#### INFORMATION SUPPLIED:

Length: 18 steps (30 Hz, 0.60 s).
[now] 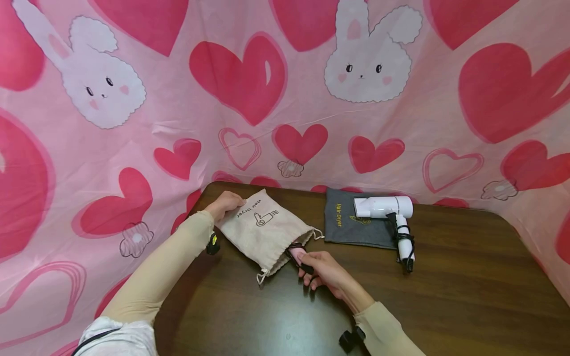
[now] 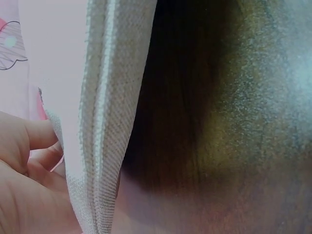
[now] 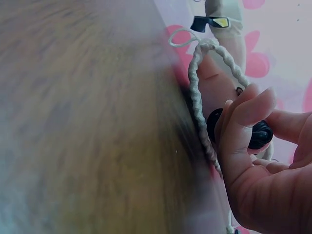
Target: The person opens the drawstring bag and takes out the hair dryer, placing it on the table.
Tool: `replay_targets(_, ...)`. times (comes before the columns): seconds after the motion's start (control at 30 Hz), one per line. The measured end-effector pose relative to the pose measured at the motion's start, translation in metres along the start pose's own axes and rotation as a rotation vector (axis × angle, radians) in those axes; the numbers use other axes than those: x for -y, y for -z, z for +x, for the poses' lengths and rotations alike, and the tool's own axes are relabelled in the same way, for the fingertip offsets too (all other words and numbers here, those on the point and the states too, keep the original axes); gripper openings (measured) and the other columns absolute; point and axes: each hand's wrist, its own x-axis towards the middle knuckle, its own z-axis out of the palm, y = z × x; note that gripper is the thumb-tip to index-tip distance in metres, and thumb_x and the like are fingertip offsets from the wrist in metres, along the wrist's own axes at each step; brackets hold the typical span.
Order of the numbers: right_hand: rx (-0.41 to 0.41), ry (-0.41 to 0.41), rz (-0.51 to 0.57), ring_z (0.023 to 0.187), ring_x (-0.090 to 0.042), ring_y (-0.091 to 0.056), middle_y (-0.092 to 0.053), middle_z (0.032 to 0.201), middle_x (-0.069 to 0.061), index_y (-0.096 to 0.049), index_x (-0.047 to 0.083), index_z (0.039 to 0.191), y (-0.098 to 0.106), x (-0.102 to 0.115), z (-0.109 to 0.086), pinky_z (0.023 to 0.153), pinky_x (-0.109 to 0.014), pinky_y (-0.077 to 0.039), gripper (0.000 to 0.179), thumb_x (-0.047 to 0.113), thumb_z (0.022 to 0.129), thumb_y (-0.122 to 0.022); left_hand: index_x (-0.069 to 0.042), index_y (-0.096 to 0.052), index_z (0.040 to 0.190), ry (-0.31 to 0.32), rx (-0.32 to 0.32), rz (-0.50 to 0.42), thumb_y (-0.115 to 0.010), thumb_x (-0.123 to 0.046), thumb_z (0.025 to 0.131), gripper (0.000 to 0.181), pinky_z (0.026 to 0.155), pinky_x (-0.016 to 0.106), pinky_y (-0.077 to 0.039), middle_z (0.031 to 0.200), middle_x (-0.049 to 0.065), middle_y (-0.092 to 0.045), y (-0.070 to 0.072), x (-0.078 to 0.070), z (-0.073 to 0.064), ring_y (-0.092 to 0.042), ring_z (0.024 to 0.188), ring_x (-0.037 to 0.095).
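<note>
A cream drawstring bag [image 1: 258, 232] printed "Hair Dryer" lies slanted on the table, its mouth facing the front right. At its upper left corner, my left hand [image 1: 224, 203] pinches the cloth; the left wrist view shows the fingers behind the bag's seam [image 2: 100, 112]. My right hand [image 1: 327, 274] grips the handle of a pink hair dryer [image 1: 297, 252] at the bag's mouth. Black cord [image 3: 261, 135] is wound round that handle. The rest of the dryer is hidden inside the bag. In the right wrist view, the gathered rim [image 3: 196, 97] stands open around the handle.
To the right, a white hair dryer [image 1: 385, 206] with black cord round its handle lies partly on a flat grey bag [image 1: 340, 235]. Behind the brown table [image 1: 467, 277] hangs a pink cloth [image 1: 307, 109] with hearts and rabbits.
</note>
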Motion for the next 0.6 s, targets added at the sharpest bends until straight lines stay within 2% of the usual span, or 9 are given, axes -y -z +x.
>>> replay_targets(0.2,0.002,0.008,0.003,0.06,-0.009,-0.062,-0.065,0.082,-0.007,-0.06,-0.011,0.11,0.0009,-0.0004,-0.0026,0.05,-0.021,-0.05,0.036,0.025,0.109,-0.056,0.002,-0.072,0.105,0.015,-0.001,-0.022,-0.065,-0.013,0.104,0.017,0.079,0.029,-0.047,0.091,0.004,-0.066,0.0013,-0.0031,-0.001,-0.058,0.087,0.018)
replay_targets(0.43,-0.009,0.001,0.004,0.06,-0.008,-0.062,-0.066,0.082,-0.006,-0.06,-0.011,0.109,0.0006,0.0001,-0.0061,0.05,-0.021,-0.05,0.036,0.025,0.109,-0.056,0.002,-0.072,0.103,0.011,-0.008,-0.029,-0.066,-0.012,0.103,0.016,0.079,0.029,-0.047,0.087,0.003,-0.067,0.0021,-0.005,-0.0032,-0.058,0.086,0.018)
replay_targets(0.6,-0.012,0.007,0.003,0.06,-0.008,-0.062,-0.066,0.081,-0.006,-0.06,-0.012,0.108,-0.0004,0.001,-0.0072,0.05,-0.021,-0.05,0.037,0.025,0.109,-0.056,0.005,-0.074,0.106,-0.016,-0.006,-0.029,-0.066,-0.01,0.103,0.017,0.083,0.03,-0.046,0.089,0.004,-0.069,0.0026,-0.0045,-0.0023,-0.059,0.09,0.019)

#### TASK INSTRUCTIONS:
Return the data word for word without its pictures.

#### WRITTEN RESPONSE:
Length: 18 steps (30 Hz, 0.60 s).
[now] 
[now] 
[now] 
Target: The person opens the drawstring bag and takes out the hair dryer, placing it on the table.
Tool: `replay_targets(_, ...)`. times (comes before the columns): seconds after the motion's start (control at 30 Hz), one per line. The measured end-effector pose relative to the pose measured at the motion's start, translation in metres along the start pose's own axes and rotation as a rotation vector (axis × angle, radians) in those axes; the numbers use other axes than those: x for -y, y for -z, z for +x, for the poses' lengths and rotations alike, and the tool's own axes are relabelled in the same way, for the fingertip offsets too (all other words and numbers here, those on the point and the states too, keep the original axes); gripper openings (measured) and the other columns absolute; point and axes: each hand's wrist, its own x-axis towards the middle knuckle, its own z-axis out of the palm, y = z × x; note that gripper is the thumb-tip to index-tip distance in metres, and thumb_x and the like are fingertip offsets from the wrist in metres, along the wrist's own axes at each step; brackets hold the typical span.
Order of the numbers: right_hand: rx (-0.41 to 0.41), ry (-0.41 to 0.41), rz (-0.51 to 0.57), ring_z (0.023 to 0.187), ring_x (-0.090 to 0.042), ring_y (-0.091 to 0.056), middle_y (-0.092 to 0.053), middle_z (0.032 to 0.201), middle_x (-0.069 to 0.061), index_y (-0.096 to 0.049), index_x (-0.047 to 0.083), index_z (0.039 to 0.191), y (-0.098 to 0.106), x (-0.102 to 0.115), z (-0.109 to 0.086), pinky_z (0.023 to 0.153), pinky_x (-0.109 to 0.014), pinky_y (-0.077 to 0.039), gripper (0.000 to 0.179), thumb_x (-0.047 to 0.113), thumb_z (0.022 to 0.129), thumb_y (-0.122 to 0.022); left_hand: index_x (-0.069 to 0.042), index_y (-0.096 to 0.052), index_z (0.040 to 0.190), ry (-0.31 to 0.32), rx (-0.32 to 0.32), rz (-0.50 to 0.42), thumb_y (-0.115 to 0.010), thumb_x (-0.123 to 0.046), thumb_z (0.025 to 0.131), gripper (0.000 to 0.181), pinky_z (0.026 to 0.155), pinky_x (-0.016 to 0.106), pinky_y (-0.077 to 0.039), middle_z (0.031 to 0.200), middle_x (-0.049 to 0.065), middle_y (-0.092 to 0.045), y (-0.070 to 0.072), x (-0.078 to 0.070), z (-0.073 to 0.064), ring_y (-0.092 to 0.042), ring_z (0.024 to 0.188), ring_x (-0.037 to 0.095).
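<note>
A cream drawstring bag [image 1: 258, 232] printed "Hair Dryer" lies slanted on the table, its mouth facing the front right. At its upper left corner, my left hand [image 1: 224, 203] pinches the cloth; the left wrist view shows the fingers behind the bag's seam [image 2: 100, 112]. My right hand [image 1: 327, 274] grips the handle of a pink hair dryer [image 1: 297, 252] at the bag's mouth. Black cord [image 3: 261, 135] is wound round that handle. The rest of the dryer is hidden inside the bag. In the right wrist view, the gathered rim [image 3: 196, 97] stands open around the handle.
To the right, a white hair dryer [image 1: 385, 206] with black cord round its handle lies partly on a flat grey bag [image 1: 340, 235]. Behind the brown table [image 1: 467, 277] hangs a pink cloth [image 1: 307, 109] with hearts and rabbits.
</note>
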Motion for the next 0.6 s, targets added at the sharpest bends until straight lines stay within 2% of the usual span, or 9 are given, axes -y -z +x.
>>> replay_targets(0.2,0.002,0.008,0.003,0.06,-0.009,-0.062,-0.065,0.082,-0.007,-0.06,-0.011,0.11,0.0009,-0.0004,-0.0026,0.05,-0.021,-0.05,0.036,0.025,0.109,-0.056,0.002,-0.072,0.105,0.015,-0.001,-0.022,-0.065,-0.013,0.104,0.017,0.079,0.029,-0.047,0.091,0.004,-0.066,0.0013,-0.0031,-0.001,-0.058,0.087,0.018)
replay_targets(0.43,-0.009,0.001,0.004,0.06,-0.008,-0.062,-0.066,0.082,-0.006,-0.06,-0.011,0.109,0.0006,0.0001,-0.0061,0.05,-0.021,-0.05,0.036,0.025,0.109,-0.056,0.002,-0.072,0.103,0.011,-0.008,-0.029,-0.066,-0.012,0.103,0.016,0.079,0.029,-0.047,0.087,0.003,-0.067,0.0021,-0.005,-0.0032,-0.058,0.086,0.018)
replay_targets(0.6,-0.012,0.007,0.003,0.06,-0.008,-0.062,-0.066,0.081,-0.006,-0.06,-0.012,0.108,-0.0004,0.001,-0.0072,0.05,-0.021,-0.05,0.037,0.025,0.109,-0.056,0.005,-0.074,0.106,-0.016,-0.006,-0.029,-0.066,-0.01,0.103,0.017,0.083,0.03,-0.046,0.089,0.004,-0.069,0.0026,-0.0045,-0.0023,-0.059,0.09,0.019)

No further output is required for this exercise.